In this way, the text data generated at the text processing unit 125 is supplied to the text encoder 121. Note that this text data is added with idling offset information indicating a superimposed position on the image. With the text encoder 121, the elementary stream of the text data generated at the text processing unit is generated.
While detailed description will be omitted, the transmission data generating unit 110B illustrated in FIG. 18 is otherwise configured in the same way as with the transmission data generating unit 110 illustrated in FIG. 2, and operates in the same manner.

[Another Configuration Example of Transmission Data Generating Unit]

The transmission data generating unit 110 shown in FIG. 2 is of a configuration to transmit the transfer contents (see FIG. 8) based on the disparity vector detected at the disparity vector detecting unit 114, to the receiving side as it is, without correlation to each of the superimposing information data.

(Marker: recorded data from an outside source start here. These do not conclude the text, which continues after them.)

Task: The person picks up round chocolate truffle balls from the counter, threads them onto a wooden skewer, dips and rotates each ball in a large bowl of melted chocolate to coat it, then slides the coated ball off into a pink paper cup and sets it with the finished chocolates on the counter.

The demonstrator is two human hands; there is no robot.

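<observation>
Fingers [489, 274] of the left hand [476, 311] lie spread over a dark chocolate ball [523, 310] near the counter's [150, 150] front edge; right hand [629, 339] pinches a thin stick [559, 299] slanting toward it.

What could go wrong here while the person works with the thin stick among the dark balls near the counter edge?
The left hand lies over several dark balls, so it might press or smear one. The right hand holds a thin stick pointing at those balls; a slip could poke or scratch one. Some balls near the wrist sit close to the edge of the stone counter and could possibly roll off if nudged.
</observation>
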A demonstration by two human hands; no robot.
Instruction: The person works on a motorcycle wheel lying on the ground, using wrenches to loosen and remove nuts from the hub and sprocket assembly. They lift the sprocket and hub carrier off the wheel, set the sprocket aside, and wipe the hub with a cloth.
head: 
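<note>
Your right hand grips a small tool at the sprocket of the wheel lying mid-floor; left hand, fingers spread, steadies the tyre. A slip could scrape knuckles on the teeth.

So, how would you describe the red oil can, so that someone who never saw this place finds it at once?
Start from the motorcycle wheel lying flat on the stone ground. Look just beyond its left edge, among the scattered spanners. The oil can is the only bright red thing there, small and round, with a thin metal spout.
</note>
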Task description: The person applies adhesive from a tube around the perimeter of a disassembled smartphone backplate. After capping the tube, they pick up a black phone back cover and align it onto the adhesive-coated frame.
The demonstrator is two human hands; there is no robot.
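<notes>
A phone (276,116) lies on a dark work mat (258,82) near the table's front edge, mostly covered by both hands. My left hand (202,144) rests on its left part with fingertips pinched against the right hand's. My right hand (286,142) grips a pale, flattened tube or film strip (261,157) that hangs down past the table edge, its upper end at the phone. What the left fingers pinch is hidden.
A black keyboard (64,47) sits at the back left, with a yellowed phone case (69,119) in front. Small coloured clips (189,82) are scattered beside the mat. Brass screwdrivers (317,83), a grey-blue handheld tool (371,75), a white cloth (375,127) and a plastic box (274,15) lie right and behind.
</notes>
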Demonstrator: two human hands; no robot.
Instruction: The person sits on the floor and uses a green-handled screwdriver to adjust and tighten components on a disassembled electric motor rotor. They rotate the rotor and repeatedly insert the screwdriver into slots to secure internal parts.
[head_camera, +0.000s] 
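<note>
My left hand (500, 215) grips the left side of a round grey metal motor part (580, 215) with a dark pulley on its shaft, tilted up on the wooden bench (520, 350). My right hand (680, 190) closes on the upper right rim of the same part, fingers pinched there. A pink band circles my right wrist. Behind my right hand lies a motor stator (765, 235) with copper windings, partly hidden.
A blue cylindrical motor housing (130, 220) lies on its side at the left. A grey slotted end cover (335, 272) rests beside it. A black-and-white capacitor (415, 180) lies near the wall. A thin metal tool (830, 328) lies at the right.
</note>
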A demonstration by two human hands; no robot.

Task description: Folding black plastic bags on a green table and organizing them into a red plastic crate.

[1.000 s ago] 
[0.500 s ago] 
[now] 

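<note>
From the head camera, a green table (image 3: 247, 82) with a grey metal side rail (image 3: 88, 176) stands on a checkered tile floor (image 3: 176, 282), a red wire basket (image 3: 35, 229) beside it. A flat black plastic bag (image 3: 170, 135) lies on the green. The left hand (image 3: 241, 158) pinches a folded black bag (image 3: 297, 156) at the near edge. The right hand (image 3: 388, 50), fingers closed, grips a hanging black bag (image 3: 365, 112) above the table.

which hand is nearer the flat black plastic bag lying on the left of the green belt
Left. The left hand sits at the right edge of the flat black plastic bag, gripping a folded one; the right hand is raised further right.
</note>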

However, it can be conceived to transfer disparity information correlated with each superimposing information data.
FIG. 19 illustrates a configuration example of a transmission data generating unit 110C. This transmission data generating unit 110C is configured to transmit disparity information correlated with each superimposing information data. In this FIG. 19, portions corresponding to FIG. 2 are denoted with the same reference numerals, and detailed description thereof will be omitted. The transmission data generating unit 110C includes a controller 126, a CC (Closed Caption) encoder 127, and a Z data unit 128.
The CC encoder 127 is an encoder conforming to CEA-708, and outputs CC data (closed caption information data) for performing subtitle display of closed captions. The controller 126 controls the CC encoder 127. For example, an information set of “Region_ID (WindowID)”, “Location (AnchorID)”, and “Region size (SetPenAttribute)” is provided from the controller 126 to the CC encoder 127.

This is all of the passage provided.